Ce moment coïncide ensuite avec une actualité qui rend l'opinion encore plus réceptive. La menace d'une immigration maghrébine, pour l'instant très limitée, fournit le prétexte à une dramatisation politique.
La tenue d'une convention UMP sur « l'islam de France », avalisée par l'Élysée, a été précédée, hier, au Puy-en-Velay, d'un rappel présidentiel, factuel mais pas innocent, de l'importance de l'héritage chrétien du pays. Tout ceci le jour où paraît, au Journal officiel, la circulaire contre le port de la burqa.
L'approche de la présidentielle incite naturellement à consolider le socle traditionnel de la majorité.
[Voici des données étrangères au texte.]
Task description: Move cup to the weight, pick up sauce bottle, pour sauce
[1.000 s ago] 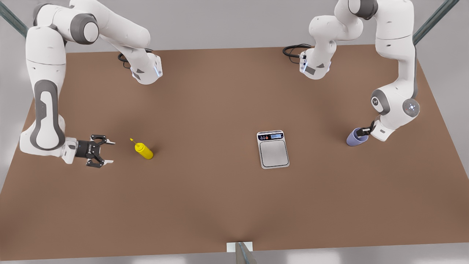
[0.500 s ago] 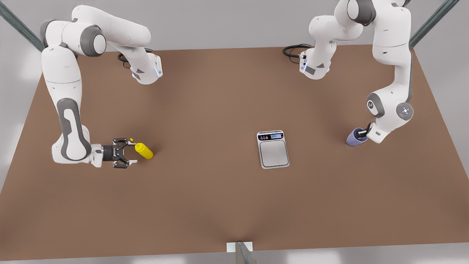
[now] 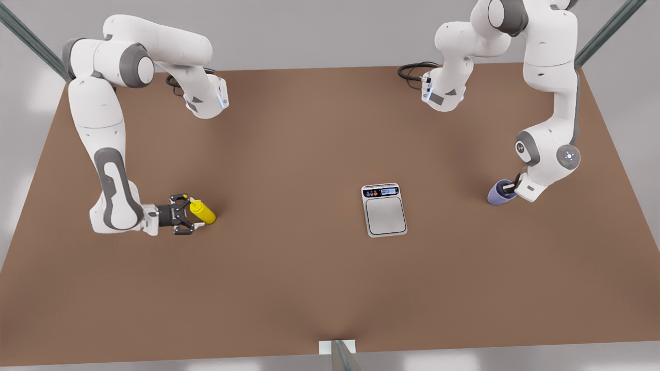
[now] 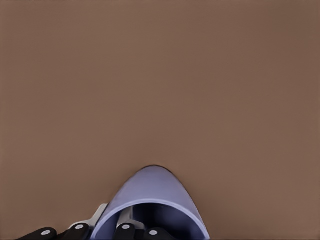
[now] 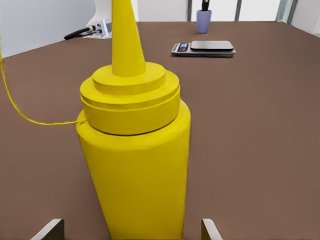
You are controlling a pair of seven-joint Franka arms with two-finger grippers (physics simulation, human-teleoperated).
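Fingers first: the right gripper (image 3: 190, 220) has its fingers (image 5: 50, 229) spread apart on either side of the sauce bottle (image 3: 202, 212), not pinching it yet, and in the right wrist view the yellow body stands upright between the two fingertips with gaps on both sides. That's the big change: a second ago this gripper was well off toward the front view's left of the bottle, half a second ago it had reached the nozzle, and now it has slid in so the jaws straddle the bottle's top end. The bottle itself hasn't budged on the table (image 3: 289, 288). Over on the front view's right, the left gripper (image 3: 508, 188) is at the cup (image 3: 498, 193), one finger (image 4: 131, 231) inside the rim and one outside against the wall, so it looks clamped on the cup wall. The cup has stayed put too, well apart from the weight (image 3: 384, 209), which sits mid-table between the two arms with nothing on its plate.
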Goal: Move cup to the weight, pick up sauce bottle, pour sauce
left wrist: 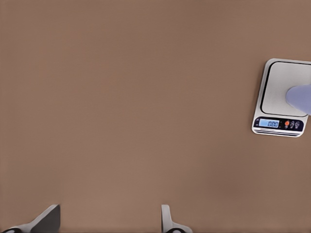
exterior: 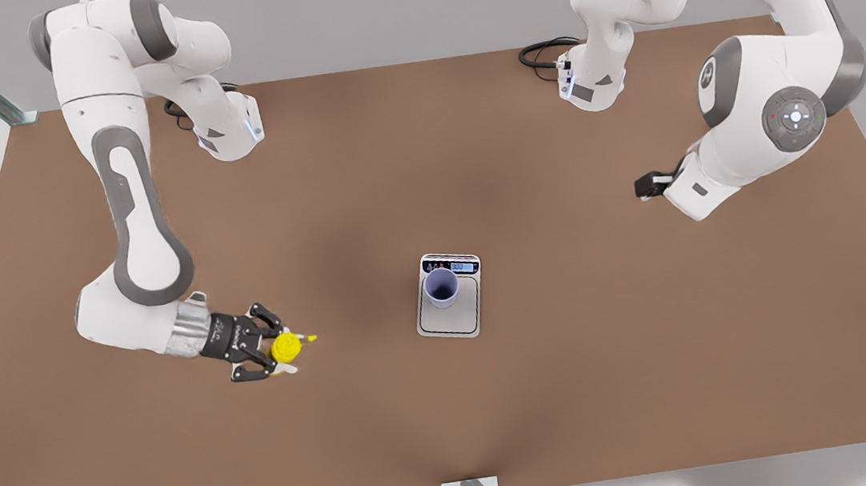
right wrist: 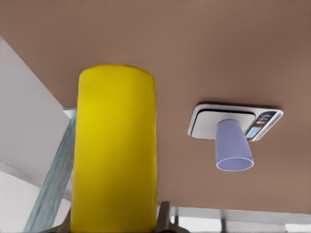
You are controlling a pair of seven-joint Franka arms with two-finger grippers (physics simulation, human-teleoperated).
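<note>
Brown counter (exterior: 625,384) spans the front view, bare apart from the task's things. Toward that view's left edge, the right gripper (exterior: 275,348) holds the bottle (exterior: 286,347), fingers (exterior: 265,317) pinching its yellow body (right wrist: 114,150), nozzle aimed toward the counter's middle. At mid-counter lies the scale (exterior: 450,317), display end toward the far edge; the cup (exterior: 442,287) stands upright on its plate, close to the display, so the first step looks done. The right wrist view confirms the cup (right wrist: 233,145) on the scale (right wrist: 206,121). Near the front view's right edge the left gripper (exterior: 648,186) waits aloft, well apart from the cup, fingers (left wrist: 46,221) spread on nothing; its wrist view catches the scale (left wrist: 279,92) and the cup's edge (left wrist: 301,97).

Step in hand, as judged: carrying the bottle to the cup. Best practice: travel level, stop with the nozzle above the cup's mouth, then tilt slowly; avoid brushing the light cup, which could tip or slide off the plate.
</note>
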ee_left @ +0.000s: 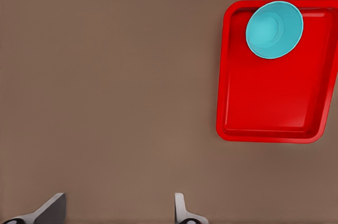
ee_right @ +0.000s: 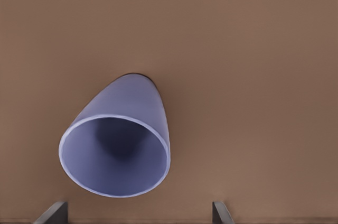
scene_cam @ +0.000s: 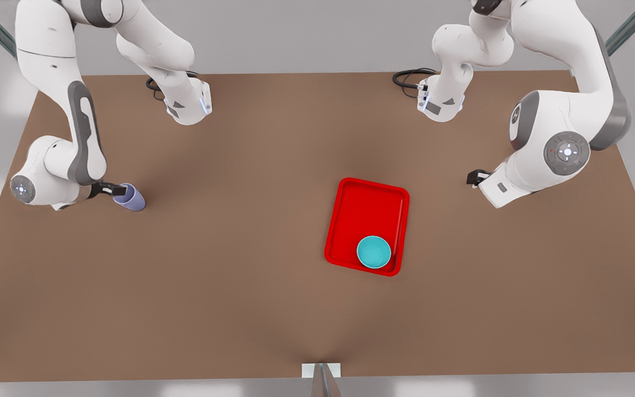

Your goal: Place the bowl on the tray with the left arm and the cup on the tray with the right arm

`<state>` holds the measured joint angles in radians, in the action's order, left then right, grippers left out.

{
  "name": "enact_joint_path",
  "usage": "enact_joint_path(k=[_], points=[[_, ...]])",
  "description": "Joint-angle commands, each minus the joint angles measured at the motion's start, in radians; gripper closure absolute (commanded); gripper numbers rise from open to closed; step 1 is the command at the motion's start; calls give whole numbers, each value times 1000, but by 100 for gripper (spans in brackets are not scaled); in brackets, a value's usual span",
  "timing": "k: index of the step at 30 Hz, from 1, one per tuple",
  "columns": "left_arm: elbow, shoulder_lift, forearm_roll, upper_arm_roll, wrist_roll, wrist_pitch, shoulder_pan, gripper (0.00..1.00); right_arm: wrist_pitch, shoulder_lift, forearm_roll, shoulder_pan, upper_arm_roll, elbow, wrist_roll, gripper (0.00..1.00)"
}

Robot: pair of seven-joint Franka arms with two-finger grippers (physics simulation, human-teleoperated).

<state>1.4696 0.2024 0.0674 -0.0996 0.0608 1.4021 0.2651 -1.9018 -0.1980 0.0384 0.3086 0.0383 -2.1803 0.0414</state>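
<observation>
The turquoise bowl (scene_cam: pixel 373 252) (ee_left: pixel 274 28) sits inside the red tray (scene_cam: pixel 367 209) (ee_left: pixel 274 97), at its near end in the front view. My left gripper (scene_cam: pixel 472 177) (ee_left: pixel 119 212) hovers open over bare table, off the tray on the front view's right, holding nothing. Far over on the front view's left stands the lavender cup (scene_cam: pixel 131 199) (ee_right: pixel 119 147), on the table and well away from the tray. My right gripper (scene_cam: pixel 114 191) (ee_right: pixel 137 212) is open right at the cup's rim, and the right wrist view looks into the cup's mouth.
Brown table (scene_cam: pixel 229 286) with open room between cup and tray. Both arm bases and their black cables (scene_cam: pixel 408 77) are at the far edge. A small white bracket (scene_cam: pixel 321 370) marks the near edge.
</observation>
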Motion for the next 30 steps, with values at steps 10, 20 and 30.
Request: enact_joint_path(k=[10,20,30], points=[[0,2,2,0,1,0,0,0,-72,-77,18,30,-1,-38,0,15],[0,3,2,-2,1,0,0,0,-86,-90,14,30,-11,5,-12,79],[0,3,2,-5,2,0,0,0,-63,-90,12,29,-12,25,-2,79]])
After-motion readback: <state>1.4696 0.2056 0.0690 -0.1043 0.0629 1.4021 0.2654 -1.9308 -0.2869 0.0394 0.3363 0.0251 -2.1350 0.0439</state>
Mais ces messages, parce qu'ils sont concomitants et délivrés à ce moment particulier, contribuent à réduire l'islam, et les six millions de musulmans, à un problème. Comme pour le fameux débat sur l'identité nationale, il en résulte un tapage suspect autour d'une question dont les réponses exigeraient surtout une mise en oeuvre discrète et apaisée.
Car à force de désigner, on finit par encourager les réflexes communautaristes que l'on veut combattre et par aggraver la situation que l'on prétend régler à coup de joutes médiatiques. La défense de la laïcité doit, au contraire, chercher à concilier le droit individuel à une croyance et à une pratique religieuse avec le vivre ensemble.
Pour agir, il existe des outils. L'esprit de la loi de 1905 sur la séparation des Églises et de l'État, qui garantit le libre exercice du culte dans le respect d'autrui, ne justifierait-il pas que l'on construise des mosquées, que l'on ouvre des voies contrôlées de financement des lieux de culte et de la formation des imams ?
Les lois et arrêtés existants permettent d'intervenir partout où l'espace public est concerné. Enfin, mais on parle moins des réussites que des échecs, il existe des politiques urbaines où la mixité de l'habitat permet un meilleur mélange social, une dilution des pratiques et une sorte de laïcisation de l'islam.
En tout cas, il n'y aurait rien de pire que de multiplier des lois répressives et inappliquées rue Myrha, à Paris, ou sur le marché de Vénissieux. Rien de pire que d'occuper l'espace politique pour moins parler du chômage ou de la situation sociale des jeunes. Rien de pire, sauf pour l'extrême droite.